→ What the task asks
Every line that includes the word "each" needs to be copied from the listing.

Segment Start: Input data

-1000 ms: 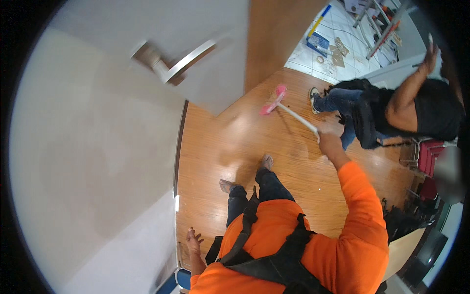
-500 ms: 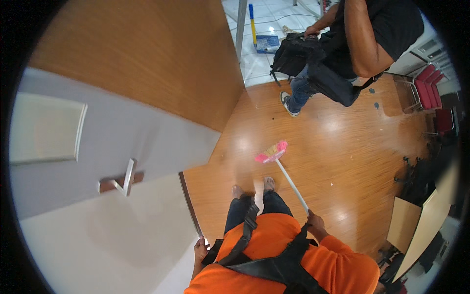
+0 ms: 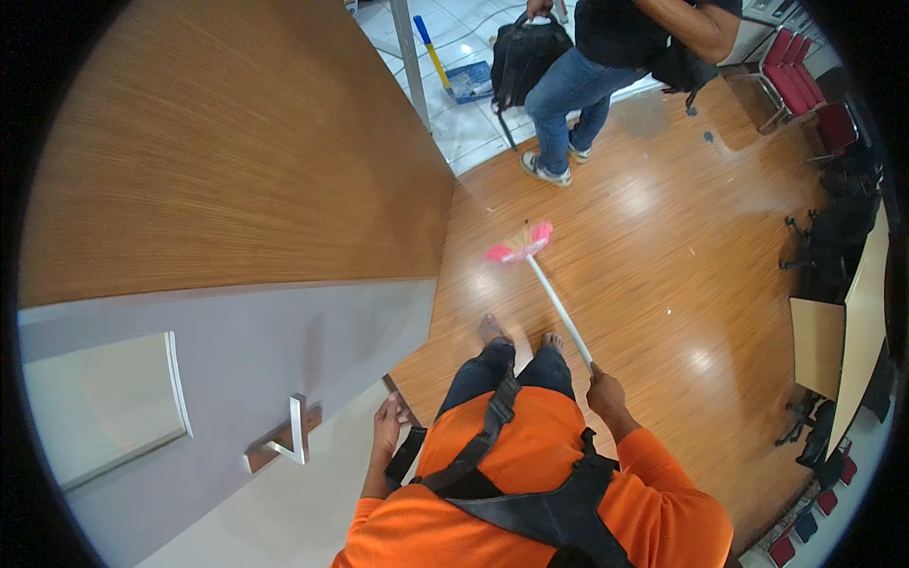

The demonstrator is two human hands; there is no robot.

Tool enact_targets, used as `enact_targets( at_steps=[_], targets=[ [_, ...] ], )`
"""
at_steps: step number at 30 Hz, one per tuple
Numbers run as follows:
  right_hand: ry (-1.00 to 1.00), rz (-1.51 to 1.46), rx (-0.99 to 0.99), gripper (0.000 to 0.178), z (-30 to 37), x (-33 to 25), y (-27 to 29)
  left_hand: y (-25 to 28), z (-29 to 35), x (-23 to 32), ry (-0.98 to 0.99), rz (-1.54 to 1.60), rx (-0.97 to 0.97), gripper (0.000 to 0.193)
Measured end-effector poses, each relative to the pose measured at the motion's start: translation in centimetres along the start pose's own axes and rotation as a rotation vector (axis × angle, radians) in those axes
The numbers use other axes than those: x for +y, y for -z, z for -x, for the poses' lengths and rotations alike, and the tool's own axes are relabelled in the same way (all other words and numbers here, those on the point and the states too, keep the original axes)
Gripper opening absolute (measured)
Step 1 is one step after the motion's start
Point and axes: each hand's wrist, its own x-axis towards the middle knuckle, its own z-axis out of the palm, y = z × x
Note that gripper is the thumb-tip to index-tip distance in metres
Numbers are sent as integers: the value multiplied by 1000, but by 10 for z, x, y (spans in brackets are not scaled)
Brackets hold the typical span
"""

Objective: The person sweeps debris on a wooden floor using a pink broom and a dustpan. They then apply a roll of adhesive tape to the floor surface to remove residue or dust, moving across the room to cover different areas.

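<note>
A broom (image 3: pixel 560 308) with a white stick stretches ahead of me over the wooden floor. Its head is pink and straw-coloured, with what looks like clear plastic around it. My right hand (image 3: pixel 606 393) is closed around the near end of the stick. The broom head lies forward of my bare feet, seemingly at floor level. Down at my left side, my left hand (image 3: pixel 386 431) has its fingers curled together near the wall's dark skirting. Whether anything small is in those fingers is hidden.
A grey door (image 3: pixel 350 331) with a metal handle (image 3: pixel 298 431) stands close on my left, below a wood panel (image 3: pixel 246 142). Ahead, a person (image 3: pixel 587 95) holds a black backpack (image 3: pixel 525 62) near a blue dustpan (image 3: pixel 469 82). Red chairs (image 3: pixel 791 80) and a table (image 3: pixel 816 346) line the right.
My view has shifted, and the broom head shows farther from my feet. My left hand has moved up along the wall. The person ahead has turned, the backpack now hanging lower at their side.
</note>
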Motion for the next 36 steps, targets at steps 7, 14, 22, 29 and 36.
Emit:
enact_targets(
  at_steps=[7,14,22,29,36],
  targets=[
    [-43,-92,63,44,-34,-61,-34,35,-34,-8,113,-211,-68,70],
    [-153,-87,14,42,3,-46,-34,40,-46,-6,203,-337,-77,69],
    [46,-248,213,35,-129,-101,-65,55,-56,-32,170,-333,-72,67],
    [60,-446,324,44,-152,-96,-14,38,-37,6,143,-95,-86,77],
    [-250,-223,141,40,8,29,8,16,-66,-11,206,-318,-203,72]
  ],
)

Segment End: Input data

→ Answer section
Measured end-effector poses, each relative to the pose measured at the motion's start: translation in centimetres along the start pose's own axes and rotation as a rotation vector (axis × angle, radians) in those axes
Point and axes: each hand's wrist, its own x-axis towards the middle knuckle, its own z-axis out of the palm, y = z × x

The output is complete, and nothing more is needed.